CAPTAIN AMERICA: THE WINTER SOLDIER (M)
Directed by Anthony and Joe Russo
This Marvel franchise really is a thing to behold.
Disappointed with the creative results and the profits that came its way after licensing its characters to other film companies, Marvel decided to form its own production company. It set about creating a series of interlinked blockbusters that would mimic the most successful of the Marvel comics series. It was a huge gamble, but it has paid off.
Since Iron Man in 2008, there have been nine films in the series, and at least four more to come. All of the films have made money, with The Avengers, by some accounts, the highest-grossing film of all time.
Perhaps even more surprisingly, with the exception of Iron Man 2, which really was a bit of a stinker, all of the films have been hits with the critics as well. I put The Avengers in my Top Ten for 2012, and it was one of the very first titles I wrote down.
I was having a chat with a mate who works at the film festival office just this week. I found myself raving that I’d just seen Captain America: The Winter Soldier, and what a truly good film it was.
She didn’t exactly roll her eyes, but she did say something about “they’re very good at giving the fans what they want, I suppose”.
Which is true, I guess, but surely we could level the same damning-with-faint-praise at every film-maker in the world.

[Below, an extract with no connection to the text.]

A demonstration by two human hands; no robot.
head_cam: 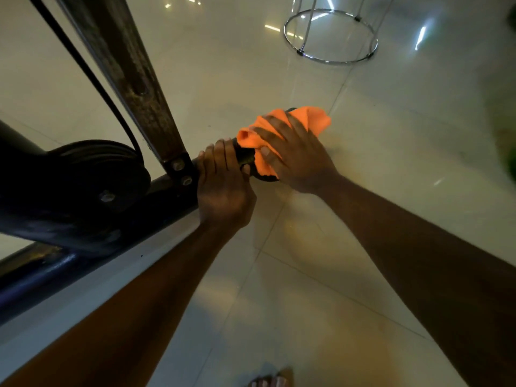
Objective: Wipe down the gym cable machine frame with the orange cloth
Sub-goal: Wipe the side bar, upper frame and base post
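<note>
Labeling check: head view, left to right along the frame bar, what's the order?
Pulley → bolted bracket → left hand gripping the bar → orange cloth under the right hand.

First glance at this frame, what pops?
The bright orange cloth, mid-frame, wrapped over the end of the dark metal frame bar under the right hand. The left hand grips the bar beside it; a chrome ring stool base stands top right.
</note>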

You might be the darling of the film festival set, turning out sensitive docudramas about the plight of the transgender goatherds of Albania, and I could say all you’re doing is “giving the fans what they want”.
Yes, the fans of Marvel movies expect a certain amount of explosions and stunts. That’s what they pay their money to see.
But the video-shop sale bins are full of films that had all the computer-generated imagery and stunts you could ask for, but which were unmistakably, irredeemably lousy films.
Marvel is successful because it cares about these characters, and are committed to making genuinely good films about them.
And all of that commitment is on display here in The Winter Soldier. The original might not have been the best of the series, but it was undoubtedly one of the funniest, and the most left-field. This sequel is more straightforward action and drama, but it works equally well.
The Cap’ faces the Winter Soldier, who is his toughest adversary, and in many ways his equal. Meanwhile, SHIELD has been infiltrated, and a gang of rogue Nazis have found a way to change history even from their graves.
There’s a lot going on here, beneath the outrageous action sequences and special effects. There is a satire of our surveillance culture writ large, and questions are asked of whether rather too many of the Nazis’ ideas found a comfortable home in Cold War-era America.
With dialogue a few degrees smarter than it needs to be, a cast mostly straight out of the top drawer, and some quite breathtaking inventiveness in the design and effects, this is a film to be admired and appreciated for what it is: a damn good movie, and a worthy part of a remarkable franchise.